- _Your task_
Nothing but the lines from the one containing "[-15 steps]" to the final line of the entries should appear, copied exactly and without pictures.

[Start of section]

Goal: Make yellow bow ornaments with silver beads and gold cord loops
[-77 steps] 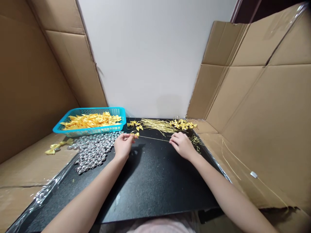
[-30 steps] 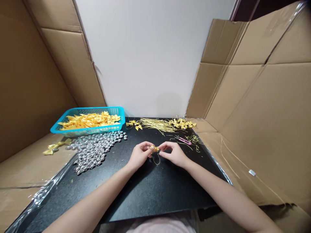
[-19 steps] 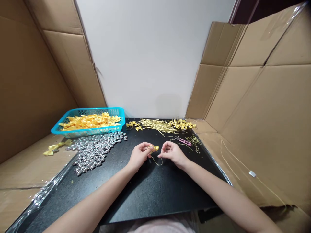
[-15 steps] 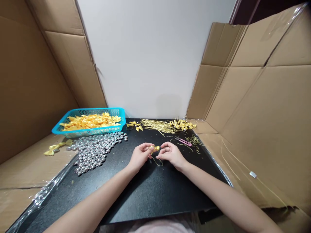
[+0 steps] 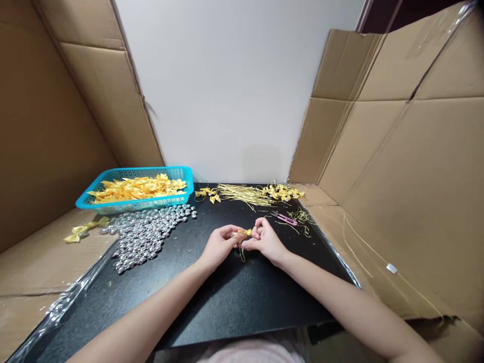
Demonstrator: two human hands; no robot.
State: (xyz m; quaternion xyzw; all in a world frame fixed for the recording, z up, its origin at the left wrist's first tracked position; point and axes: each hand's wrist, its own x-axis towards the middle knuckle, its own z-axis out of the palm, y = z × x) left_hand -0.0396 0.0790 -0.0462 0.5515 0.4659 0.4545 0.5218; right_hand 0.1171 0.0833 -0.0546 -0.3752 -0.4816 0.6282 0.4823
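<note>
Between my two hands, over the middle of the black table, is a yellow ribbon bow (image 5: 246,232). My left hand (image 5: 222,246) pinches its left side between thumb and fingers. Close on the right, my right hand (image 5: 266,243) has its fingers curled at the bow's lower right; what they grip is too small to make out. A thin gold cord (image 5: 242,256) hangs in a small loop below the bow, between the hands. Pink thread snips (image 5: 286,219) lie beyond my right hand, beside a tangle of gold cord scraps (image 5: 302,216).
A blue basket (image 5: 85,202) of yellow bows stands back left, silver beads (image 5: 139,237) spread before it. Cut gold cords (image 5: 245,194) lie at the back between corded bows (image 5: 282,192) and a smaller bow group (image 5: 207,193). Cardboard walls (image 5: 397,151) rise on both sides.
My right hand's fingers have closed in toward the bow and my left hand. The bow has turned, and the cord loop beneath it has become narrower and shifted left.
</note>
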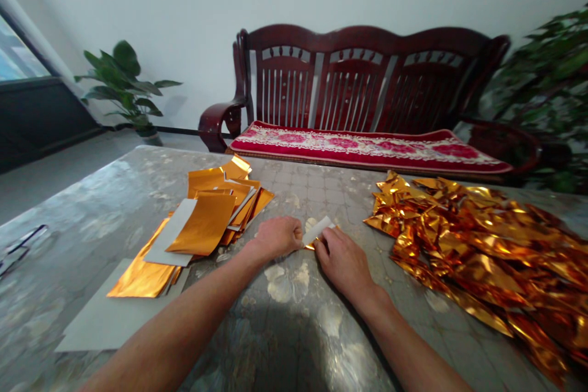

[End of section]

- _Reply_
[-15 steps] 
[+0 steps] 
Demonstrator: two human hands; no robot.
State: (xyz m; quaternion xyzw; all in a world frame fixed for the recording, z up, its origin at the left wrist's first tracked position; point and axes: each hand's wrist, its own x-axis towards the middle knuckle, its own z-axis out of the palm, y = z × x) left_hand -0.0396 0.0790 -0.0462 0.5515 0.4659 0.4545 0.5218; right_hand 0.1171 0.0833 -0.0546 -0.3752 -0.4816 0.6282 0.4823
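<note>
Between my two hands, over the middle of the black table, is a yellow ribbon bow (image 5: 246,232). My left hand (image 5: 222,246) pinches its left side between thumb and fingers. Close on the right, my right hand (image 5: 266,243) has its fingers curled at the bow's lower right; what they grip is too small to make out. A thin gold cord (image 5: 242,256) hangs in a small loop below the bow, between the hands. Pink thread snips (image 5: 286,219) lie beyond my right hand, beside a tangle of gold cord scraps (image 5: 302,216).
A blue basket (image 5: 85,202) of yellow bows stands back left, silver beads (image 5: 139,237) spread before it. Cut gold cords (image 5: 245,194) lie at the back between corded bows (image 5: 282,192) and a smaller bow group (image 5: 207,193). Cardboard walls (image 5: 397,151) rise on both sides.
My right hand's fingers have closed in toward the bow and my left hand. The bow has turned, and the cord loop beneath it has become narrower and shifted left.
</note>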

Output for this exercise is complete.